WHAT YOU NEED TO DO: Using the listing below, set down each line from the line containing "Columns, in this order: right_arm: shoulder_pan" through the line containing "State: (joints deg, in", both ends included, exactly and with nothing added.

[INFORMATION SHOWN]

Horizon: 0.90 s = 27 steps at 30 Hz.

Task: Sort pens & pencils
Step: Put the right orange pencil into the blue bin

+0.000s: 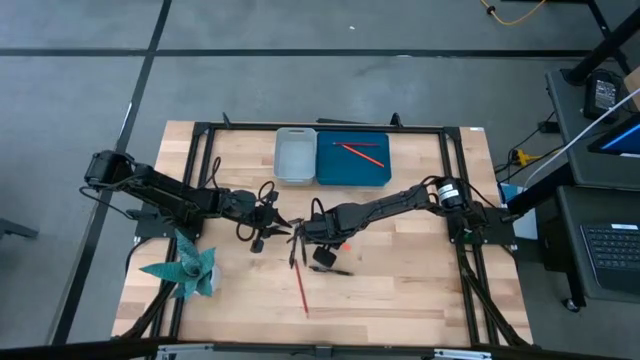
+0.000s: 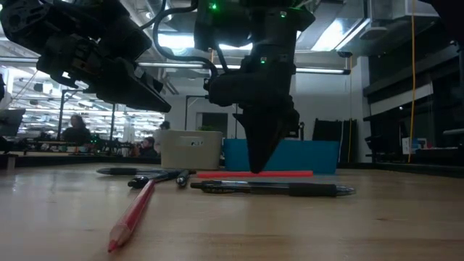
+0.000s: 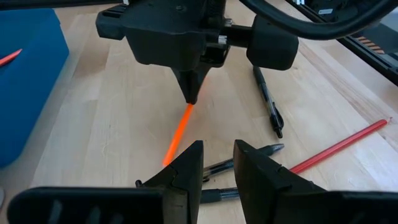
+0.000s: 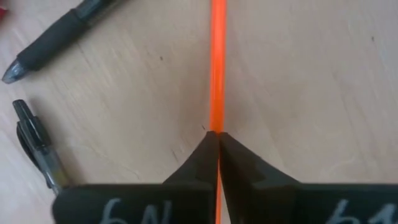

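Grey floor [image 1: 300,85] crossed by dark seams surrounds the light wooden tabletop [image 1: 400,290]. A desk with a keyboard [image 1: 610,255] stands beside it. Beyond the tabletop, bright ceiling lights [image 2: 341,32] shine over an office where 2 people [image 2: 76,130] sit far off.

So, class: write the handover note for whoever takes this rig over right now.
Right gripper: jaws shut on an orange pencil lying on the table, mid-table.
Left gripper: jaws open a little, holding nothing, just beside it.
Done: two pencils lie in the blue tray.
Left: the gripped pencil, the red pencil nearer the front edge, and the black pens. The grey tray looks unfilled.
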### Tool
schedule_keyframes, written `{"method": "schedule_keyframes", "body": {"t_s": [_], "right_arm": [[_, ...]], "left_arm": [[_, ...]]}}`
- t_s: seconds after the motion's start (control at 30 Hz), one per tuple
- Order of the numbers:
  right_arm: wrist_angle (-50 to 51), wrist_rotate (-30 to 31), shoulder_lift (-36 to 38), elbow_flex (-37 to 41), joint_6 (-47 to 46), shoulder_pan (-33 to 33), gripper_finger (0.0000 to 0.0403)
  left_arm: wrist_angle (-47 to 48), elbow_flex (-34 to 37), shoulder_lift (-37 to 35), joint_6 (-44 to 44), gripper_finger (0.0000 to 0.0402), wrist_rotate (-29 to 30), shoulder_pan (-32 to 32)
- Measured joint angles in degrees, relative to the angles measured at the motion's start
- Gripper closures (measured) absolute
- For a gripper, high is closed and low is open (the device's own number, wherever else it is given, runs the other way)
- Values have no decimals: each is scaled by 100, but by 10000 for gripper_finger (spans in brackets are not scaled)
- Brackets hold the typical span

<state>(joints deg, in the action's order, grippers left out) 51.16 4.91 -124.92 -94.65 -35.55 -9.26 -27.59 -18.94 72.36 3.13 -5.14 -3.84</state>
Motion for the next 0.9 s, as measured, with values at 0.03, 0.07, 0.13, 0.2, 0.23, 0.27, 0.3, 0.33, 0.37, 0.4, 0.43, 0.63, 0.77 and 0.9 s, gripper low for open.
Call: {"method": "schedule_keyframes", "body": {"t_s": [0.03,0.07,0.13,0.2,0.23,0.27,0.3,0.33,0.37,0.4,0.43,0.63,0.77,0.9], "right_arm": [[0,0,0,-2,-8,0,386],[0,-2,0,-2,-15,0,383],[0,-3,0,-2,-12,0,380],[0,-2,3,-2,-12,-1,379],[0,-2,7,-2,-6,-2,379],[-1,-2,9,-3,-2,-2,378],[-2,-2,9,-4,-1,-2,378],[-2,-2,9,-4,5,-2,378],[-2,-2,9,-4,7,-2,378],[-6,0,9,-4,20,-2,378],[-13,-1,9,-7,41,-2,378],[-38,-2,9,-9,136,-2,377],[-155,-23,11,-9,183,-2,377],[-422,-128,11,-10,329,-2,368]], "left_arm": [[-1,0,1,0,319,-1,1],[0,0,0,-1,319,-1,0],[0,0,0,-1,319,0,0],[0,0,0,0,319,-1,2],[0,0,0,0,319,-1,0],[0,0,0,0,319,-1,0],[-1,0,0,0,319,-1,0],[0,0,0,0,319,-1,0],[-2,0,0,0,319,-1,0],[0,0,0,0,319,-1,0],[-1,0,0,0,319,-1,1],[-1,0,0,0,319,-1,1],[-2,0,0,0,319,-1,2],[-2,0,0,0,319,-1,1]]}}
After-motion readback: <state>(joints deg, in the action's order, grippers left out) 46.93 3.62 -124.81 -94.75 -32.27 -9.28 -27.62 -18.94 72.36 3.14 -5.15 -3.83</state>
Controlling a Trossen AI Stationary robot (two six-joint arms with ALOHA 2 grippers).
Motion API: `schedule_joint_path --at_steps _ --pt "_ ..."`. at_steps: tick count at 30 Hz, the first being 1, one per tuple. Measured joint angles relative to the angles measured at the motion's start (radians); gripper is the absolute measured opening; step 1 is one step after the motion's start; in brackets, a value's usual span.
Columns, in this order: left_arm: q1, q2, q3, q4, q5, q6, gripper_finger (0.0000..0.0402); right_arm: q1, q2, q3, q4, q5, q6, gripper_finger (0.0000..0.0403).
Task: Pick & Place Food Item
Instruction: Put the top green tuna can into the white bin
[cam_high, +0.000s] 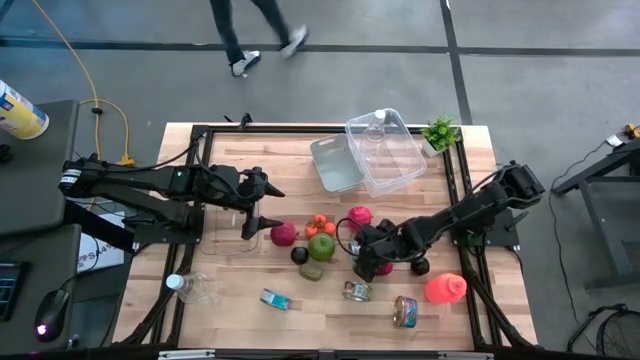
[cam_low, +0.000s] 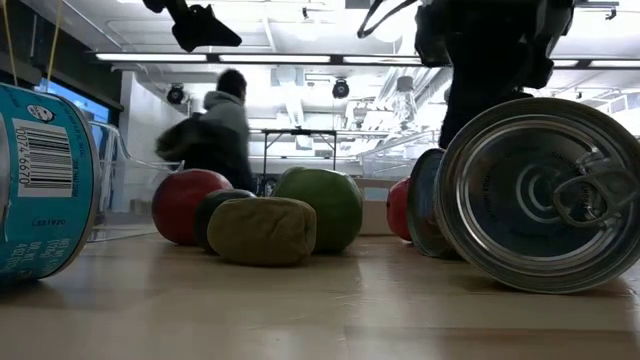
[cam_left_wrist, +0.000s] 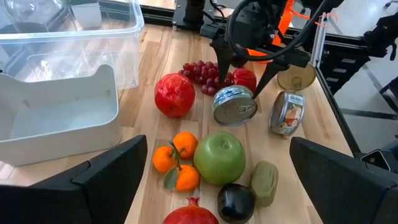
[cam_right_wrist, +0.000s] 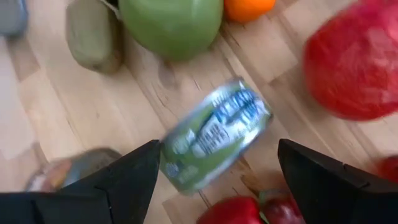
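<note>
Right wrist view: tin can (cam_right_wrist: 214, 142) lies between the right gripper's (cam_right_wrist: 214, 171) spread fingers (cam_right_wrist: 118, 180).

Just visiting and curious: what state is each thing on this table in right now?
Left pincer: open, holding nothing.
Right pincer: open, above a tin.
Tin: on its side, not gripped.
Clear box: open, no lid.
White tub: empty.
Green apple: whole, upright.
Plastic bottle: lying down.
</note>
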Motion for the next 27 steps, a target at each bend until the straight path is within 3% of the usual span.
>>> schedule_joint_path --at_steps 22,27 --pt "0.0 0.0 0.0 0.0 0.0 0.009 0.0385 -0.034 0.047 0.0 0.031 0.004 0.04 0.0313" --pt "0.0 0.0 0.0 0.0 0.0 0.009 0.0385 -0.042 0.047 0.0 0.031 0.005 0.03 0.0287"
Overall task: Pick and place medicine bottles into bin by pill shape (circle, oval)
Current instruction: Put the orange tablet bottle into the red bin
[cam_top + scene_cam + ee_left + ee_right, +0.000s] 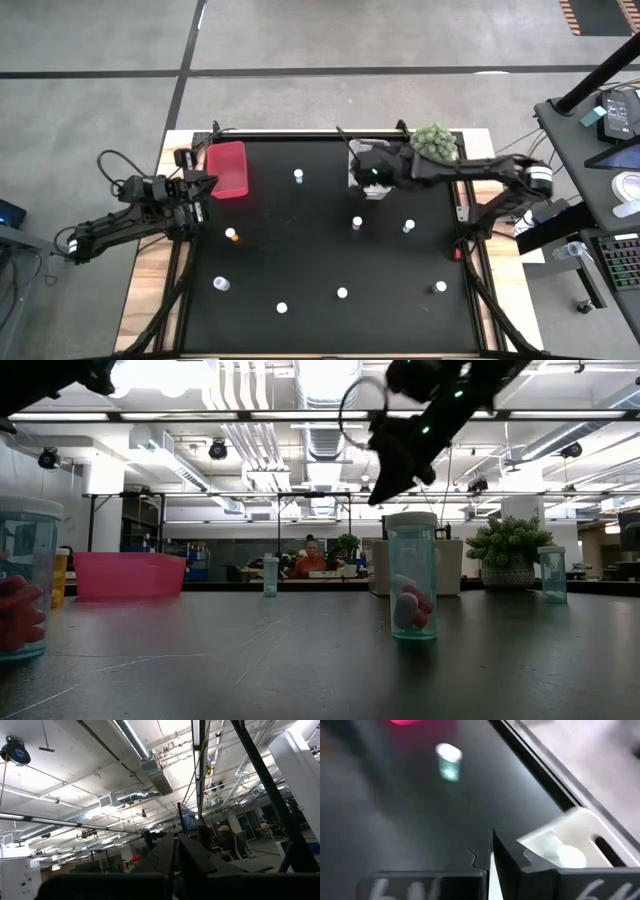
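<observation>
Clear plastic comes first in the low view: a vial (20,600) of reddish pills at my near left edge, then a green-tinted vial (412,590) holding rounded pink pills. Further back stand a small bottle (270,574), the red bin (128,574), the white bin (445,568) and the plant (508,550).

The right gripper (362,172) hangs over the white bin (372,188). In its wrist view the jaws look pressed together with nothing between them, and a white cap (570,856) lies inside the bin, so I judge one drop made. Next I need to lift clear, open, and come down on a loose bottle (357,224).

Only the high view shows the scattered bottles and the left gripper (200,185) parked beside the red bin, jaws seemingly closed and empty; only the low view shows pill shape
</observation>
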Available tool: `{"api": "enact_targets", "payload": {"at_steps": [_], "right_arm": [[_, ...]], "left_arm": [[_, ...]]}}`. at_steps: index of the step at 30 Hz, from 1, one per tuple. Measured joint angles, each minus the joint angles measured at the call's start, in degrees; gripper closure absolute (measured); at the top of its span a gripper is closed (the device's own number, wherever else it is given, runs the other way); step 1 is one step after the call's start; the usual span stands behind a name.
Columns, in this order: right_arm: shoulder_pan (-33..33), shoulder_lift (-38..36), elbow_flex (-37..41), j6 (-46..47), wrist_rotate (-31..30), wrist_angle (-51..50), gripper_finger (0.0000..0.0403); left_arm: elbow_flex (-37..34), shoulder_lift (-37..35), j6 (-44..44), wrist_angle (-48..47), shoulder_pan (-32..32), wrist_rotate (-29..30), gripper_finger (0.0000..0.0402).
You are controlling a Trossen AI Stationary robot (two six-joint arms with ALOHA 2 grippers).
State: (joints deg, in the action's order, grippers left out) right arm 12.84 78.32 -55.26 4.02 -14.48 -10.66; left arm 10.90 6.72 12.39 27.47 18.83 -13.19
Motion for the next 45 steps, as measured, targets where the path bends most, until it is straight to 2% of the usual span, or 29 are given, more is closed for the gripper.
{"api": "enact_targets", "payload": {"at_steps": [5, 10, 15, 20, 26, 30, 34, 37, 41, 45], "right_arm": [[-4.6, -7.9, 11.1, -9.0, 7.3, 17.1, 0.0390], [-5.7, -15.3, 19.5, -14.5, 9.0, 28.7, 0.0390], [-5.7, -22.8, 23.9, -18.8, 9.2, 32.7, 0.0390], [-5.7, -28.6, 26.6, -20.5, 10.5, 34.2, 0.0390], [-5.7, -31.6, 28.0, -21.6, 10.6, 34.1, 0.0390], [-5.7, -31.8, 28.0, -22.0, 10.6, 34.1, 0.0390], [-5.7, -31.8, 28.1, -22.8, 10.6, 33.8, 0.0390], [-5.7, -31.8, 28.1, -22.9, 10.6, 33.7, 0.0390], [-5.7, -31.7, 28.1, -23.1, 10.6, 33.4, 0.0390], [-5.7, -31.7, 28.1, -23.2, 10.5, 33.3, 0.0390]], "left_arm": [[-0.1, 0.0, -2.4, -2.1, 0.0, 0.0, 0.0395], [-0.3, 1.9, -11.6, -2.0, 0.0, 0.0, 0.0395], [-0.3, 6.3, -21.0, 1.5, 0.0, 0.0, 0.0395], [-0.3, 13.7, -29.6, 12.2, -0.3, 0.0, 0.0395], [2.1, 21.9, -39.2, 21.0, -0.4, -0.1, 0.0395], [6.4, 26.1, -42.1, 21.9, -1.4, -0.1, 0.0395], [11.6, 31.2, -43.6, 19.6, -3.1, -0.1, 0.0395], [15.7, 35.0, -46.2, 14.2, -4.2, -0.1, 0.0395], [21.4, 39.8, -52.4, 3.8, -6.5, 0.0, 0.0395], [28.2, 43.2, -62.6, -12.0, -8.7, -0.1, 0.0396]]}}
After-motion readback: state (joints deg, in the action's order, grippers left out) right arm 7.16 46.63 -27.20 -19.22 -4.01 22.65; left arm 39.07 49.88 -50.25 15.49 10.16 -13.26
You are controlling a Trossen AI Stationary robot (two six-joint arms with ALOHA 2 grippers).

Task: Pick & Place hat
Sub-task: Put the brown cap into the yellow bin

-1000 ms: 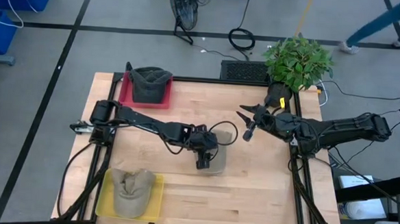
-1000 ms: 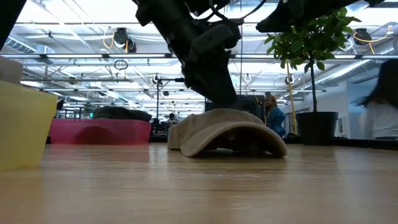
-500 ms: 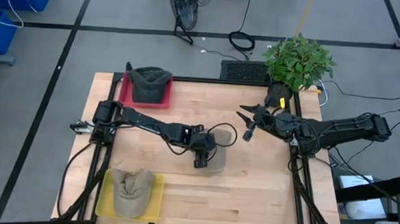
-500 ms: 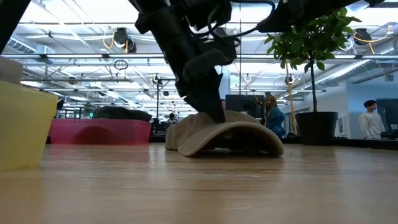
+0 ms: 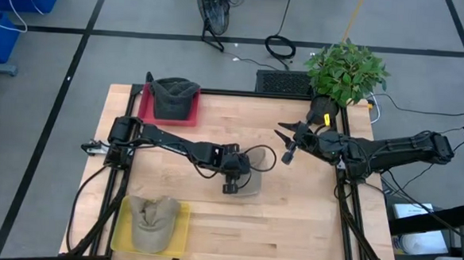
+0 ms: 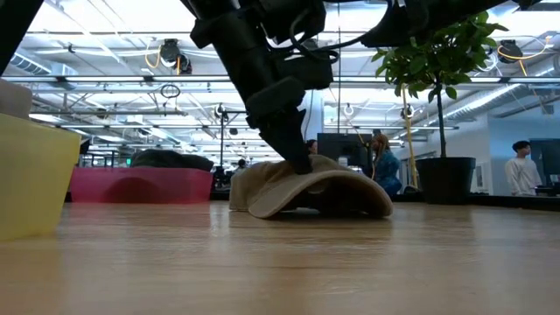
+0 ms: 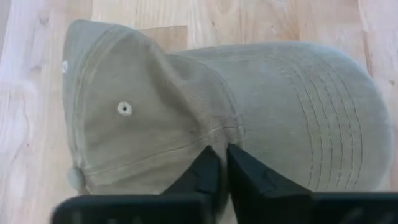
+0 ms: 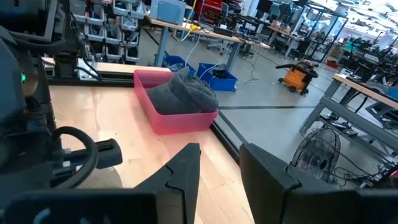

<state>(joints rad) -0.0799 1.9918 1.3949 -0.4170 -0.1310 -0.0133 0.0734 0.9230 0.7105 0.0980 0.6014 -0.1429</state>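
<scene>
A tan hat (image 5: 247,182) lies at the middle of the wooden table, its brim arched and resting on its edges (image 6: 315,188). My left gripper (image 7: 222,155) reaches down onto it (image 5: 231,183) and is shut on its cloth. My right gripper (image 8: 219,167) hovers open and empty above the table's right half (image 5: 286,143), well clear of the hat. My left gripper pinches a raised fold of the hat's crown right where it meets the brim (image 7: 214,138) between its two fingertips (image 7: 205,163). The fingers come from above, slanting down (image 6: 293,153). The hat stays on the table, and the cloth puckers up toward the fingers.
A red tray (image 5: 147,108) with a dark hat (image 5: 174,97) stands at the far left corner. A yellow tray (image 5: 181,227) with another tan hat (image 5: 149,220) sits at the near left. A potted plant (image 5: 346,71) stands at the far right. People show beyond the table (image 6: 523,175).
My left gripper has come down onto the hat and shut, taking hold of a fold of the crown by the brim. The hat has shifted a little toward the table's left with it. My right arm has kept still.
</scene>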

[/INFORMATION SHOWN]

SOLUTION TO THE PROBLEM:
Columns, in this order: right_arm: shoulder_pan (-33..33), shoulder_lift (-38..36), elbow_flex (-37..41), j6 (-46..47), wrist_rotate (-31..30), wrist_angle (-51..50), gripper_finger (0.0000..0.0403); left_arm: elbow_flex (-37..34), shoulder_lift (-37..35), j6 (-44..44), wrist_angle (-48..47), shoulder_pan (-32..32), wrist_rotate (-29..30), gripper_finger (0.0000..0.0402).
You are controlling a Trossen AI Stationary robot (two six-joint arms with ALOHA 2 grippers).
State: (joints deg, in the action's order, grippers left out) right arm 12.84 78.32 -55.26 4.02 -14.48 -10.66; left arm 10.90 6.72 12.39 27.47 18.83 -13.19

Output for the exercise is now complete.